When you transcribe the data below, reproduce every line exactly and leave each picture out.

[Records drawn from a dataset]
•••

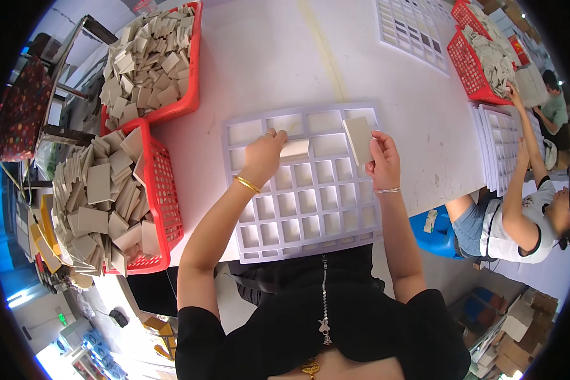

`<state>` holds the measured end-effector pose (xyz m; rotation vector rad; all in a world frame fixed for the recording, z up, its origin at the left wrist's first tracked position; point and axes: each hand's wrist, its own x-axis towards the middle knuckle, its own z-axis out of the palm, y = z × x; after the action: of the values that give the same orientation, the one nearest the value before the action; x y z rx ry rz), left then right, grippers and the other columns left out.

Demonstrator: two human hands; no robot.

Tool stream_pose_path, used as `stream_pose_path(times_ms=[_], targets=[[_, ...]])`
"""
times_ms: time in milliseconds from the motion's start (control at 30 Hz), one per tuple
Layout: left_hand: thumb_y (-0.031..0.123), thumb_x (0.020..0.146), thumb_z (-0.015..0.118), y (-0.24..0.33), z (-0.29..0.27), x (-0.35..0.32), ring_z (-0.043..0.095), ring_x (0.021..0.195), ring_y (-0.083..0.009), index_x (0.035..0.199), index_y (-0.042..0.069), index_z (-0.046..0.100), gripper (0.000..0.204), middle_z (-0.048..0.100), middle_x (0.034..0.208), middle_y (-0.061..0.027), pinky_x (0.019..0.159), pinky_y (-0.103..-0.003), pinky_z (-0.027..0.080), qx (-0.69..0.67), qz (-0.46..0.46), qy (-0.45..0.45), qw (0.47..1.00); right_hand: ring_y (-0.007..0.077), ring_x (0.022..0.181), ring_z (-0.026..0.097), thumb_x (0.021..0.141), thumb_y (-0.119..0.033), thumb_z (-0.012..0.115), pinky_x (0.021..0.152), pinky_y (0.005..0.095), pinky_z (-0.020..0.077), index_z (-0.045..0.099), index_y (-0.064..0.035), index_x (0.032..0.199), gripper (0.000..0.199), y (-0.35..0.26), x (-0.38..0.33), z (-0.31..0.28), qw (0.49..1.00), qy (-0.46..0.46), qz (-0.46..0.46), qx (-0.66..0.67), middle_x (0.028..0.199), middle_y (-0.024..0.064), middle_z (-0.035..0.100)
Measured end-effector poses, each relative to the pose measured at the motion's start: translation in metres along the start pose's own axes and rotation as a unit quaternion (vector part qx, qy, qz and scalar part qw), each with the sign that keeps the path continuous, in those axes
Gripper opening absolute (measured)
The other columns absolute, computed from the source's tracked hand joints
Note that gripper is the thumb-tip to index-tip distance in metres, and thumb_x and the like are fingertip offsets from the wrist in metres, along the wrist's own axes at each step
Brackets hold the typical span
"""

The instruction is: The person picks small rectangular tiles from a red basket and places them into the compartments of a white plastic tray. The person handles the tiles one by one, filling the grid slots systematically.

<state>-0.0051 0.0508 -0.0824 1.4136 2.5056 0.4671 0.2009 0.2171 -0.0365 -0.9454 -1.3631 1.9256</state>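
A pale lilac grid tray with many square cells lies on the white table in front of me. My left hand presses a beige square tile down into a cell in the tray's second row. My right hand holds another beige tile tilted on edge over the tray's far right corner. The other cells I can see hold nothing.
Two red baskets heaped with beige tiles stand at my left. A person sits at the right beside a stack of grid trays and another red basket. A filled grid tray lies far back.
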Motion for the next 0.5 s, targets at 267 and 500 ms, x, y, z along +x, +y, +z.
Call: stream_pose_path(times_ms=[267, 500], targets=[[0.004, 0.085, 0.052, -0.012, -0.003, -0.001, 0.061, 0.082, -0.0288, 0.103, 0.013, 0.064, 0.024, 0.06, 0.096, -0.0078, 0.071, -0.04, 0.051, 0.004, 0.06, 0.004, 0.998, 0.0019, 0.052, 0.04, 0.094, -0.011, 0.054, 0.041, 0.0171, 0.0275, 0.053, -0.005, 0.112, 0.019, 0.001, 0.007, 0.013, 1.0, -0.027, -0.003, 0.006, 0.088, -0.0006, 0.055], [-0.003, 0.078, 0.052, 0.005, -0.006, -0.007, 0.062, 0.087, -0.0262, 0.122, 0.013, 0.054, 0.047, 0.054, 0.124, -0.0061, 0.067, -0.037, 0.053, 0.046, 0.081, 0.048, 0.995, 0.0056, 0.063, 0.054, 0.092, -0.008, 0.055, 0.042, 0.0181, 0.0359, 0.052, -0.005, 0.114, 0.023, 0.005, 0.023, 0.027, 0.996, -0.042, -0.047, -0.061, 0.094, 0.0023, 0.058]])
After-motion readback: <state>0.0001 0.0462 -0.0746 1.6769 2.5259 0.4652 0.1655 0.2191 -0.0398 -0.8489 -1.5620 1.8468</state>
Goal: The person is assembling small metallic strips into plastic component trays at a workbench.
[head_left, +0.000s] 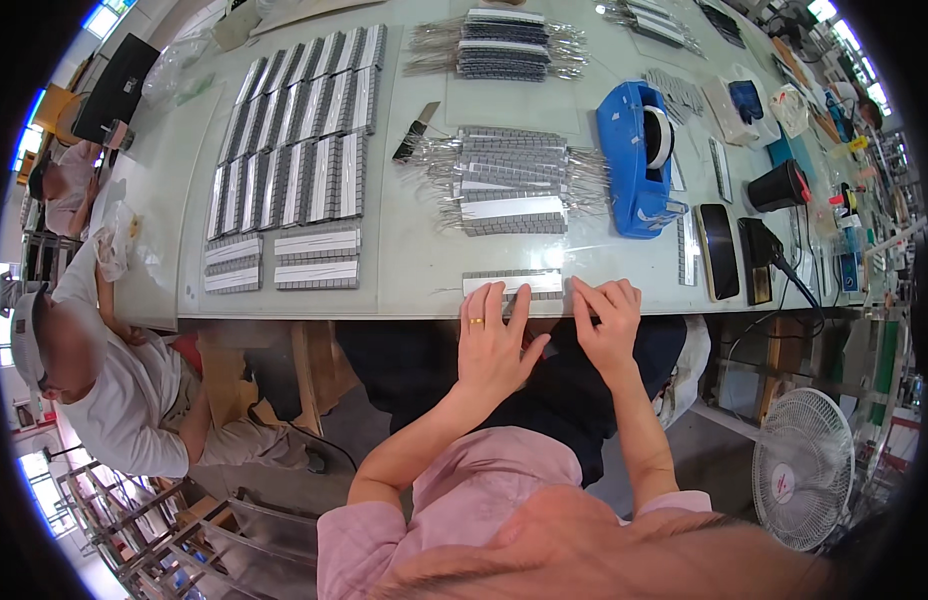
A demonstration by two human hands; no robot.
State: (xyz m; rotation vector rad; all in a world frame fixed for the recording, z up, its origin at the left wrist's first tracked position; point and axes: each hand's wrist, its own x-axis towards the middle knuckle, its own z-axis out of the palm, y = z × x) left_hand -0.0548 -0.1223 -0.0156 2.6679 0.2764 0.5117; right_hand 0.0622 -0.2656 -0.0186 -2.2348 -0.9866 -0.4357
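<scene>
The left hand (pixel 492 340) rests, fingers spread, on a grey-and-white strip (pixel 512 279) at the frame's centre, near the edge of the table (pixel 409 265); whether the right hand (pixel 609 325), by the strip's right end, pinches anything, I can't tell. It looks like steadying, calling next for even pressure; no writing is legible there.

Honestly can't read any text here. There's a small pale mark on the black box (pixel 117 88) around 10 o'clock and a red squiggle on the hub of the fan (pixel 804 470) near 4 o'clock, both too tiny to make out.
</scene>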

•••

OUTPUT:
`<state>` holds the measured end-effector pose (xyz m; rotation vector rad; all in a world frame fixed for the recording, z up, its origin at the left wrist's first tracked position; point and axes: each hand's wrist, its own x-axis towards the middle knuckle, its own z-axis out of the palm, y = z × x; after the action: of the values that give the same orientation, the one nearest the value before the action; x y z rx ry rz), left then right, grippers and the other columns left out.

Demonstrator: two human hands; no robot.

Tool stream_pose_path, used as `stream_pose_path(times_ms=[_], targets=[[_, ...]])`
"""
times_ms: time in milliseconds from the motion's start (control at 30 Hz), one per tuple
Layout: left_hand: thumb_y (-0.031..0.123), thumb_x (0.020..0.146), thumb_z (-0.015..0.118), y (-0.24..0.33), z (-0.29..0.27), x (-0.35..0.32), ring_z (-0.043..0.095), ring_x (0.021..0.195), ring_y (-0.083..0.009), index_x (0.035..0.199), index_y (-0.042..0.069), index_z (-0.046..0.100), gripper (0.000..0.204), middle_z (-0.048..0.100), middle_x (0.034..0.208), middle_y (-0.061..0.027), pinky_x (0.019..0.159), pinky_y (-0.103..-0.003), pinky_z (-0.027..0.080), qx (-0.69..0.67), qz (-0.46..0.46), qy (-0.45..0.45), qw (0.47..1.00); right_hand: ring_y (-0.007..0.077), ring_x (0.022..0.181), ring_z (-0.026..0.097), thumb_x (0.021..0.141), thumb_y (-0.119..0.033), thumb_z (-0.012..0.115), pinky_x (0.021..0.152), pinky_y (0.005..0.095), pinky_z (-0.020..0.077), index_z (-0.045..0.099), index_y (-0.064..0.035), index_x (0.032..0.199), gripper (0.000..0.199), y (-0.35..0.26), x (-0.38..0.33), z (-0.31..0.28), qw (0.49..1.00), qy (-0.46..0.46), qz (-0.46..0.46), qx (-0.66..0.67), middle_x (0.028..0.199), middle_y (-0.024..0.064), middle_z (-0.035..0.100)
Measured end-effector poses, each relative to the pose measured at the motion's start: translation in metres along the start pose's own axes and rotation as a unit quaternion (vector part qx, qy, qz and scalar part qw), each with the sign that keeps the path continuous, in those axes
Gripper opening absolute (measured)
The other columns absolute, computed from the source's tracked hand joints
Note that gripper is the thumb-tip to index-tip distance in metres, and thumb_x and the like are fingertip offsets from the wrist in metres, along the wrist's own axes at each step
Brackets hold the typical span
"""

The instruction is: The person picks small rectangular tiles from a red basket and places them into the compartments of a white plastic tray. The person handles the tiles one by one, filling the grid slots systematically.

<state>-0.0051 0.0508 -0.0824 1.4136 2.5056 0.4671 0.2009 0.2171 -0.0365 -0.9454 -1.3631 1.9256</state>
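A pale lilac grid tray with many square cells lies on the white table in front of me. My left hand presses a beige square tile down into a cell in the tray's second row. My right hand holds another beige tile tilted on edge over the tray's far right corner. The other cells I can see hold nothing.
Two red baskets heaped with beige tiles stand at my left. A person sits at the right beside a stack of grid trays and another red basket. A filled grid tray lies far back.
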Motion for the next 0.5 s, targets at 267 and 500 ms, x, y, z along +x, +y, +z.
Call: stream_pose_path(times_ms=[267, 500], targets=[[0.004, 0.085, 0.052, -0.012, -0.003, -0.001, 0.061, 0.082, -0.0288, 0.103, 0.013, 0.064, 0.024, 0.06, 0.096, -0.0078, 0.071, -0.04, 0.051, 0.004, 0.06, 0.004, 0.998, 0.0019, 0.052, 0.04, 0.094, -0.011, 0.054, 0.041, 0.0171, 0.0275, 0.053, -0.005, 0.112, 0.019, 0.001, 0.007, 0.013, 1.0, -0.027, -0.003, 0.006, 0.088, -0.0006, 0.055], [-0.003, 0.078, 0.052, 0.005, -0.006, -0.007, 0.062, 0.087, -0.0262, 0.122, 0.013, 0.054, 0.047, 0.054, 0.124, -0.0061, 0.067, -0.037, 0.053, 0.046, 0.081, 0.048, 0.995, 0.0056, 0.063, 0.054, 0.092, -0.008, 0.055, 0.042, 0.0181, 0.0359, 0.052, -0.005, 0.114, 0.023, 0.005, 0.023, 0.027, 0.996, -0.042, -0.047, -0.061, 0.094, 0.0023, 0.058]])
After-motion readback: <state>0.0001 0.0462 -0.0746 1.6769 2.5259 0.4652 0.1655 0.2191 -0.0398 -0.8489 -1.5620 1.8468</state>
Goal: The person is assembling small metallic strips into plastic component trays at a workbench.
[head_left, +0.000s] 
A demonstration by two human hands; no robot.
State: (xyz m; rotation vector rad; all in a world frame fixed for the recording, z up, its origin at the left wrist's first tracked position; point and axes: each hand's wrist, its own x-axis towards the middle knuckle, its own z-axis out of the palm, y = z × x) left_hand -0.0548 -0.1223 -0.0156 2.6679 0.2764 0.5117; right_hand 0.0622 -0.2656 -0.0186 -2.2348 -0.9866 -0.4357
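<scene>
The left hand (pixel 492 340) rests, fingers spread, on a grey-and-white strip (pixel 512 279) at the frame's centre, near the edge of the table (pixel 409 265); whether the right hand (pixel 609 325), by the strip's right end, pinches anything, I can't tell. It looks like steadying, calling next for even pressure; no writing is legible there.

Honestly can't read any text here. There's a small pale mark on the black box (pixel 117 88) around 10 o'clock and a red squiggle on the hub of the fan (pixel 804 470) near 4 o'clock, both too tiny to make out.
</scene>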

There is nothing more to this exercise.